=== Provided data ===
»»

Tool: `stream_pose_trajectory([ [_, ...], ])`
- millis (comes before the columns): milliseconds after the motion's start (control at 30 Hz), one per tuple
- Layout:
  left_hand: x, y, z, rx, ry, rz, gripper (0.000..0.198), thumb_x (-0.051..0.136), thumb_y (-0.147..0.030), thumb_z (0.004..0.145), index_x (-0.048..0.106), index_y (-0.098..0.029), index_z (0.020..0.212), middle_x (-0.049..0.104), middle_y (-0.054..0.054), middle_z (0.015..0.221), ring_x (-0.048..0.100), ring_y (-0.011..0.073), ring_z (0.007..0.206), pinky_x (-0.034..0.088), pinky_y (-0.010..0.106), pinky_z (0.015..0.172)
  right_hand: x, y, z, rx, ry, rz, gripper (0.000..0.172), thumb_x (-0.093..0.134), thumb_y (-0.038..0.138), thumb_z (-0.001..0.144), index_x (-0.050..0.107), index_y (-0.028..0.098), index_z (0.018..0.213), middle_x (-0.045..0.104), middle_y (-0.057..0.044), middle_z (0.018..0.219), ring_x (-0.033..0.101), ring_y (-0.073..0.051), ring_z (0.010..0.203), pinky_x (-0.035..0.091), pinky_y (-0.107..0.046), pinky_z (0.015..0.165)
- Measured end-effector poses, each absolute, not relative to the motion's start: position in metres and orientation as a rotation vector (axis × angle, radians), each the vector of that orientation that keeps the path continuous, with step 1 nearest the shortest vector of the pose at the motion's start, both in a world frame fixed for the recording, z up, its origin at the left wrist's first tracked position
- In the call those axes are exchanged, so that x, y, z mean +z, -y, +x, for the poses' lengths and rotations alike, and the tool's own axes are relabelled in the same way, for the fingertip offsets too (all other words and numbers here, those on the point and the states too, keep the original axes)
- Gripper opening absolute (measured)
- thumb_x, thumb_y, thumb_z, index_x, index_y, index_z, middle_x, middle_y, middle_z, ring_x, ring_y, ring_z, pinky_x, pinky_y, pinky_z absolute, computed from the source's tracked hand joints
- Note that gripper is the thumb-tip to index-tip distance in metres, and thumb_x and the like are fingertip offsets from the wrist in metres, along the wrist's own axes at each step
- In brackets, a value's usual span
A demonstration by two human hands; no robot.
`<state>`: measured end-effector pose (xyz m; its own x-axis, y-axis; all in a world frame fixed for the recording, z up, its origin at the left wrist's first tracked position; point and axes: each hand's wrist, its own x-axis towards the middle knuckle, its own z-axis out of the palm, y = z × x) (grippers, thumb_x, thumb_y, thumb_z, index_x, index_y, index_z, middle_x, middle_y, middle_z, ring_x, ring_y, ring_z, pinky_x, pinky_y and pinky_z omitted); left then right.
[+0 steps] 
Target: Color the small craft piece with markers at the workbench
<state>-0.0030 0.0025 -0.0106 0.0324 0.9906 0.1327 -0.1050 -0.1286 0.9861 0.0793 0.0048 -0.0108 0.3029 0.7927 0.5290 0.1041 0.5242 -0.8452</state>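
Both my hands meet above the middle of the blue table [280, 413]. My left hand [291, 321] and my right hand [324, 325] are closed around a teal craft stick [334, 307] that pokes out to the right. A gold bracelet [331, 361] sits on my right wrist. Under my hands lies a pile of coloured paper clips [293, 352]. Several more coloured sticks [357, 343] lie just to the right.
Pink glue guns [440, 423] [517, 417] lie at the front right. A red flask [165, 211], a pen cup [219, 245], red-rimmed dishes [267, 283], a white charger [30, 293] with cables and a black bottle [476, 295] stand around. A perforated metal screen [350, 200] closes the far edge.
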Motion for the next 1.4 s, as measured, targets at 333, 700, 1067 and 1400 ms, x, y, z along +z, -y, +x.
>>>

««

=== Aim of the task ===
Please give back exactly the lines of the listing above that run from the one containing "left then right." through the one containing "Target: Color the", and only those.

=== Solution for this exercise ===
`<state>`: measured end-effector pose (xyz m; its own x-axis, y-axis; all in a world frame fixed for the recording, z up, its origin at the left wrist's first tracked position; point and axes: each hand's wrist, its own x-axis towards the middle knuckle, its own z-axis out of the palm, y = z × x) (grippers, thumb_x, thumb_y, thumb_z, index_x, index_y, index_z, middle_x, middle_y, middle_z, ring_x, ring_y, ring_z, pinky_x, pinky_y and pinky_z omitted); left then right.
[+0 steps] 
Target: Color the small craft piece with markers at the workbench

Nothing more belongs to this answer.